Pop Quiz: What happens when tart raspberries get cozy with cinnamon-spiced applesauce? A vitamin-packed smoothie match made in heaven. After recently discovering Slow Cooker Applesauce, I am here to tell you: it is the bees knees.
We love it warm, we love it cold and we love using it to naturally sweeten everything from oatmeal to waffles to, you guessed it, SMOOTHIES!
No homemade applesauce? No problem – use store-bought. Just make sure it is unsweetened. Apples are already pretty sweet if you ask me.

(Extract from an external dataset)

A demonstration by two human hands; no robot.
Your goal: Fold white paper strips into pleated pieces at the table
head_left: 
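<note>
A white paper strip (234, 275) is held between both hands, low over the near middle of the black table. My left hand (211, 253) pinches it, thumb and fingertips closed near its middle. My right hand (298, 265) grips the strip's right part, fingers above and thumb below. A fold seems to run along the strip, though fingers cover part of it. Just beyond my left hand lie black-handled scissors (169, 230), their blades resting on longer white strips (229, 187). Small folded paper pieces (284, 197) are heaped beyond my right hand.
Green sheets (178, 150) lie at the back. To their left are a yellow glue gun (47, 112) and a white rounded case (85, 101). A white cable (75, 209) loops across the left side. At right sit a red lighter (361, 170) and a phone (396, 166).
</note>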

If you’re using store bought, be sure to spice up your smoothie with a little bit of cinnamon, nutmeg or even ground cloves. Antioxidants, baby! Don’t miss out.
Speaking of antioxidants, have you heard the latest news about wheat germ’s health benefits? From Vitamin E to folic acid to zinc, it seems like a no brainer to me.
Your straw is waiting.
- Serving size: 16 oz
- Calories: 286
- Fat: 2 g
- Saturated fat: .6 g
- Unsaturated fat: 1.4 g
- Carbohydrates: 56 g
- Sugar: 32.4
- Sodium: 106 mg
- Fiber: 12.1 g
- Protein: 17.7 g
- Cholesterol: 2 mg

- ½ c raspberries
- 1 c applesauce – unsweetened
- 1 banana
- 1 tsp fresh ginger – grated
- 1 c plain yogurt – low fat
- 2 scoops protein powder
- 2 tbs toasted wheat germ – such as Kretschmer
- 2 c baby spinach or leafy greens of choice
- handful ice
- Place all ingredients in a high speed blender and puree until smooth.












{ 5 comments… read them below or add one }
Looks delish! Love the idea of putting applesauce in a smoothie.
Me too! The spices in the applesauce make it!
This is perfect timing! I just had a tooth pulled today and can only eat soft foods like this. Looks yummy
Such a pretty color! I am recently on a smoothie kick and I think the idea of using apple sauce in a smoothie is a great idea!
Thanks Tracy!! I figure why not, right? The spices send it over the edge!